Approximately a week later, Bob Letendre called me and wanted to state his side of the story, since he and Gil Vanderkraats had been the chief adversaries of the mayor and sanitary board about this project.
The interview that follows happened Wednesday afternoon, October 25, 2000. The interview is mainly with Mr. Letendre, but Mr. Vanderkraats was present through the entire interview.
HNN would also like to state that the views concerning legalities or illegalities, etc. expressed in this interview are solely the opinions of Mr. Letendre and Mr. Vanderkraats.
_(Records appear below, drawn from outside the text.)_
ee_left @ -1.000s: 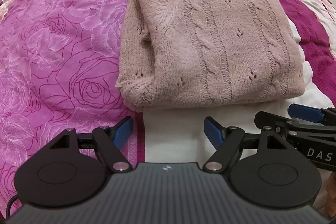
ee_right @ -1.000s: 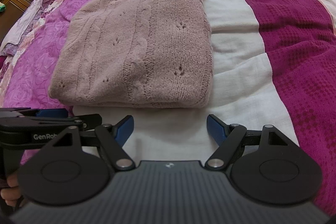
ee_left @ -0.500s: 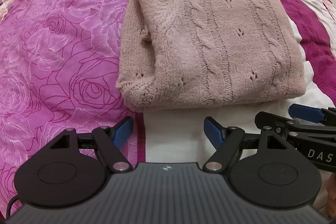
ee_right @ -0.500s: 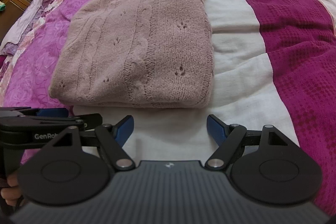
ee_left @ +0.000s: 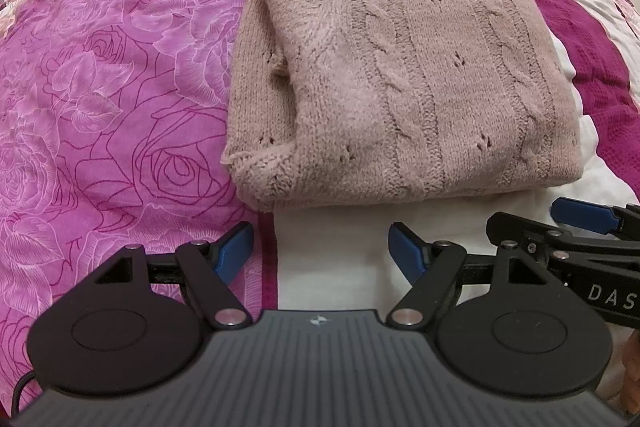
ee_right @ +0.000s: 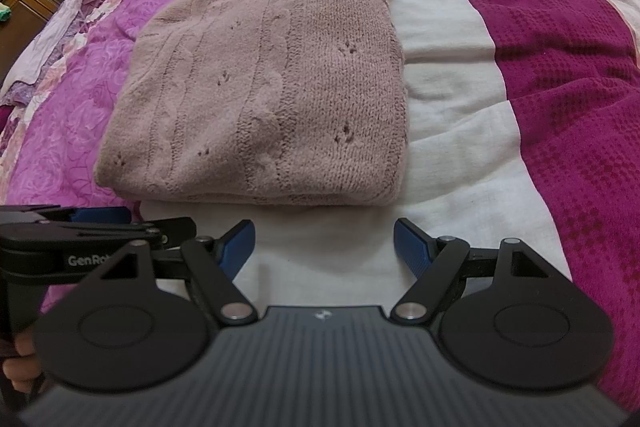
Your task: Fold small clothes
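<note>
while both grippers (ee_left: pixel 321 250) (ee_right: pixel 324 245) gape empty, folded sweater (ee_left: pixel 404 67) lies lengthwise away, on bedspread (ee_left: pixel 100 75)

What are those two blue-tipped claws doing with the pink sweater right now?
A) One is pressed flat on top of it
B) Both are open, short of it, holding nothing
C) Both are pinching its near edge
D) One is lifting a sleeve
B: the left gripper and right gripper both show spread jaws over bare bedspread, with the folded sweater lying untouched beyond them.
</note>
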Available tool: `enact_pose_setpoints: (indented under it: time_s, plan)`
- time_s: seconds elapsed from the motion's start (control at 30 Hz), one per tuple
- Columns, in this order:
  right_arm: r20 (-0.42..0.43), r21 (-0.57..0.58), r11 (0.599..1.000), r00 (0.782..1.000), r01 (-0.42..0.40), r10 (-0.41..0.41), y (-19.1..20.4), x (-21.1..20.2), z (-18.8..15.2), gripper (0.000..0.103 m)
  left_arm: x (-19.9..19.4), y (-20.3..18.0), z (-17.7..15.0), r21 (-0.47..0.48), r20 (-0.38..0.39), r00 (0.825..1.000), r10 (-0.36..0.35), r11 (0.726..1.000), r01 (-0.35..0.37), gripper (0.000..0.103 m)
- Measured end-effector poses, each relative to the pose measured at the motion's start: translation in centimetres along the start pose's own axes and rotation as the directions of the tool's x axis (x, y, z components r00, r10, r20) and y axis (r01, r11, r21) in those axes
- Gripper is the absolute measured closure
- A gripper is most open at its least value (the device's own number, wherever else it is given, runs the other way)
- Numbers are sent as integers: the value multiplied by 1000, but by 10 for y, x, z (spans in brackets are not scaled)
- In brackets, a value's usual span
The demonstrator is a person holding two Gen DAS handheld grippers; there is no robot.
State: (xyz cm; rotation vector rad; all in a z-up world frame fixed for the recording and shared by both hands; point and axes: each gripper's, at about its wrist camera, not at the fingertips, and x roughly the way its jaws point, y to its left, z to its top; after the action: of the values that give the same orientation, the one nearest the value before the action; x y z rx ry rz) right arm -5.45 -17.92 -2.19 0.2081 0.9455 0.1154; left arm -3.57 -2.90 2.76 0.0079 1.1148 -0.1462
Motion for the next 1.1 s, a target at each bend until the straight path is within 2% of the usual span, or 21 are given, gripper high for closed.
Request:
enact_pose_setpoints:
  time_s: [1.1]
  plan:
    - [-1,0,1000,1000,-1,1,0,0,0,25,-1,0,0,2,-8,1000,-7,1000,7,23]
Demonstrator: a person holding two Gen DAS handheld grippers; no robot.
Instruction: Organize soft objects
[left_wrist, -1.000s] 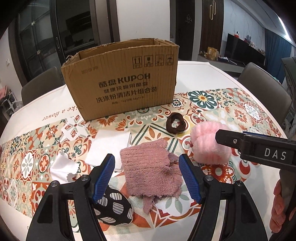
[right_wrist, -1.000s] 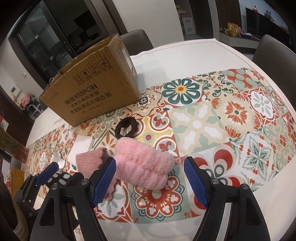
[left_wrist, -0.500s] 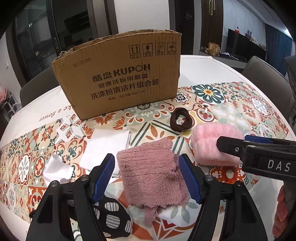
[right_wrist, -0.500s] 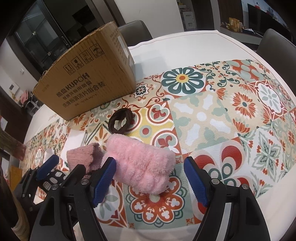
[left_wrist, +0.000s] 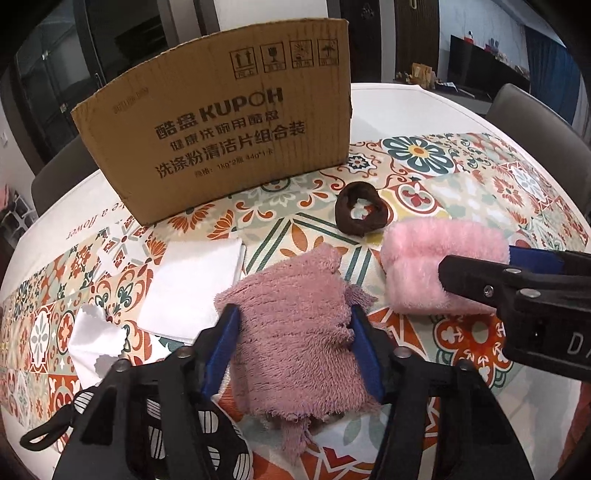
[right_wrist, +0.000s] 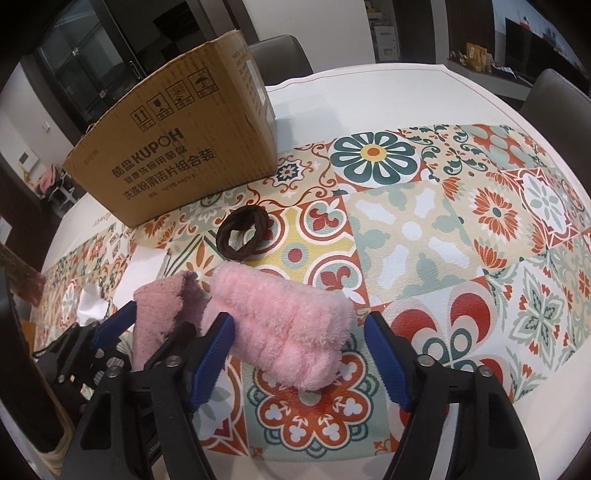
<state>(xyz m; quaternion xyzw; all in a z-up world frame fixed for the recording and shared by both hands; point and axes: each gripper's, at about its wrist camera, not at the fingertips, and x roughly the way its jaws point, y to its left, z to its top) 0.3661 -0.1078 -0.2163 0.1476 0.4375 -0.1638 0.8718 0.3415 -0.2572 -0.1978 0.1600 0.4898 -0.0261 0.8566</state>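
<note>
A mauve fuzzy cloth (left_wrist: 295, 328) lies on the patterned table mat. My left gripper (left_wrist: 293, 347) straddles it, jaws partly closed with both blue pads touching its sides. The cloth also shows in the right wrist view (right_wrist: 162, 314). A fluffy pink roll (right_wrist: 280, 328) lies between the open jaws of my right gripper (right_wrist: 301, 350), with a gap on the right side. The roll shows in the left wrist view (left_wrist: 439, 266) too. A brown cardboard box (left_wrist: 221, 129) stands behind, its top open.
A dark brown scrunchie (left_wrist: 360, 214) lies in front of the box. A folded white cloth (left_wrist: 192, 288) and a white scrap (left_wrist: 96, 343) lie to the left. A black-and-white patterned item (left_wrist: 207, 435) sits under the left gripper. Chairs surround the table.
Both grippers have lowered and moved forward over their cloths. The left jaws have narrowed onto the mauve cloth. The right jaws have narrowed slightly around the pink roll.
</note>
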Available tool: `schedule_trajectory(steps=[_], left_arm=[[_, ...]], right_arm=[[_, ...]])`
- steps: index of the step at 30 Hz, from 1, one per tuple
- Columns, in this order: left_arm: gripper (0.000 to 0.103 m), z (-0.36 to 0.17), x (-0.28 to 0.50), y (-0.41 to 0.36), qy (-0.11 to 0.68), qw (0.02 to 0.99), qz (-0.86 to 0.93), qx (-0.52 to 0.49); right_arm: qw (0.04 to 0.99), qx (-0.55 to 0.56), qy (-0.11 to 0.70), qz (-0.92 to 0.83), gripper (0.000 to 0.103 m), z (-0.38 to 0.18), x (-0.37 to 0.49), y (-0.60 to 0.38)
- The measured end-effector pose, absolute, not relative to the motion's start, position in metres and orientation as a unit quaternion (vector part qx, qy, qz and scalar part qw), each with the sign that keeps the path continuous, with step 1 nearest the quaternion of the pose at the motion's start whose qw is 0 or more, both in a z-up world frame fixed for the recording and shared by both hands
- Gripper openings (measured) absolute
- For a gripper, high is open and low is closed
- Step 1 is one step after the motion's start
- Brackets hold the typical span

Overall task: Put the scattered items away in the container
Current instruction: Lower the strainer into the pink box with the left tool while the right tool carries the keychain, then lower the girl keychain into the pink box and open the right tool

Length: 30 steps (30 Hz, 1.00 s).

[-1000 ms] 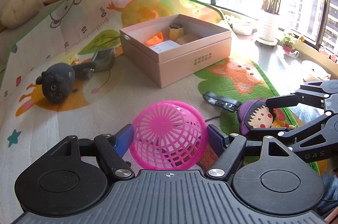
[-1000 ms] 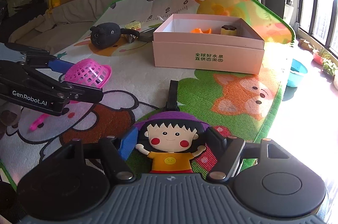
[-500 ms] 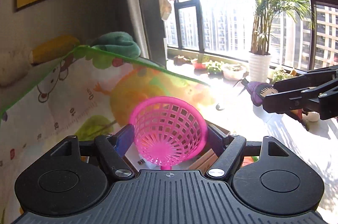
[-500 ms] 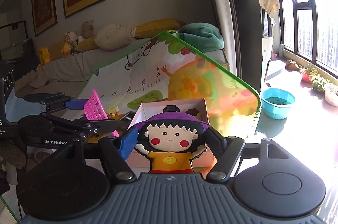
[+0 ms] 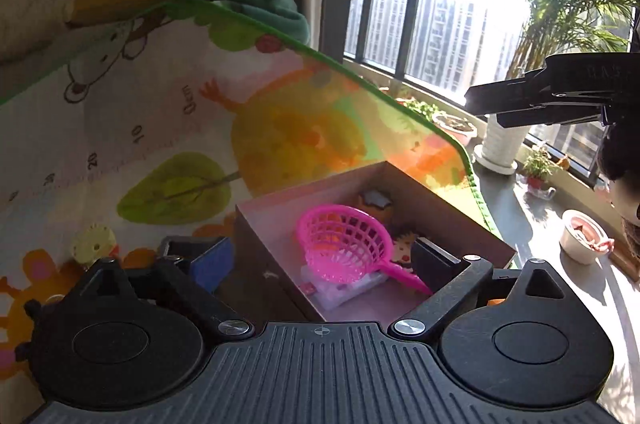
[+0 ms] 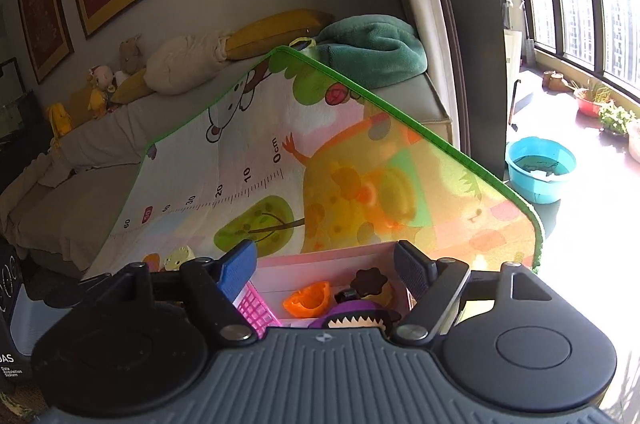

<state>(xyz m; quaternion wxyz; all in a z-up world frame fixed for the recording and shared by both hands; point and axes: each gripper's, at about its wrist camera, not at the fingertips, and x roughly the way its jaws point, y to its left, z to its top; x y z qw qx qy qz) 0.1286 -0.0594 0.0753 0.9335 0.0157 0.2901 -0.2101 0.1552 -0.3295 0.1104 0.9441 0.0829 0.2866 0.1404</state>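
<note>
Both grippers had just let go over the pink box (image 5: 448, 208): left gripper (image 5: 320, 260) opening wide, pink basket (image 5: 344, 248) dropped inside; right gripper (image 6: 324, 264) opening, doll (image 6: 356, 318) below it (2 items tidied).

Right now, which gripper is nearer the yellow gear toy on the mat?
Left. The left gripper hangs over the pink box's left wall, jaws opening, the yellow gear toy just left of it. The right gripper sits further right, over the box.
</note>
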Motion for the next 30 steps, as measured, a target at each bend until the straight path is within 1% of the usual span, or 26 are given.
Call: schedule_trajectory(steps=[5, 9, 15, 19, 20, 21, 23, 25, 27, 30], left_arm=[[0.102, 0.046, 0.09, -0.026, 0.319, 0.93, -0.183, 0.017], [0.102, 0.026, 0.063, -0.001, 0.339, 0.929, -0.146, 0.016], [0.103, 0.012, 0.036, 0.045, 0.349, 0.934, -0.075, -0.019], [0.103, 0.004, 0.026, 0.069, 0.349, 0.934, -0.053, -0.05], [0.103, 0.001, 0.025, 0.072, 0.349, 0.934, -0.052, -0.056], [0.103, -0.002, 0.023, 0.074, 0.346, 0.935, -0.052, -0.06], [0.103, -0.003, 0.019, 0.073, 0.335, 0.939, -0.053, -0.057], [0.103, -0.003, 0.017, 0.072, 0.328, 0.942, -0.053, -0.055], [0.103, -0.004, 0.016, 0.071, 0.326, 0.942, -0.053, -0.054], [0.103, -0.004, 0.016, 0.07, 0.324, 0.943, -0.057, -0.056]], right_arm=[[0.943, 0.078, 0.299, 0.122, 0.082, 0.103, 0.155, -0.318], [0.939, 0.056, 0.315, 0.129, 0.082, 0.096, 0.148, -0.289], [0.936, -0.022, 0.311, 0.164, 0.088, 0.083, 0.137, -0.208], [0.924, -0.055, 0.324, 0.197, 0.088, 0.074, 0.149, -0.154], [0.917, -0.055, 0.338, 0.204, 0.084, 0.071, 0.155, -0.14], [0.911, -0.053, 0.352, 0.207, 0.073, 0.068, 0.162, -0.129], [0.895, -0.044, 0.395, 0.2, 0.063, 0.057, 0.185, -0.102], [0.889, -0.04, 0.423, 0.171, 0.063, 0.042, 0.205, -0.084], [0.892, -0.059, 0.433, 0.117, 0.07, 0.025, 0.221, -0.067], [0.883, -0.06, 0.458, 0.083, 0.071, 0.0, 0.242, -0.054]])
"We want this to be a rebuttal to what Trocin said in your interview," Bob Letendre began. "A lot of the things he said in there aren't true, and we want to get that out."
"First off, you've got a hill," Letendre said. "You've got two sides to a hill. One side is already a gravity system. That's number one. Number two: grinder pumps. We went to city council and we went to the business meetings with the sanitary board, and we related to them all the experience that we have found people having with grinder pumps. We called several engineering firms in Charleston about grinder pumps. They said all we needed to know was "stay the hell away from them". We had a meeting with the Sanitary Board in Charleston and they said all you need to know about grinder pumps is stay the hell away from them. We won't allow them on our system unless the person owns them because the maintenance is unbelievable."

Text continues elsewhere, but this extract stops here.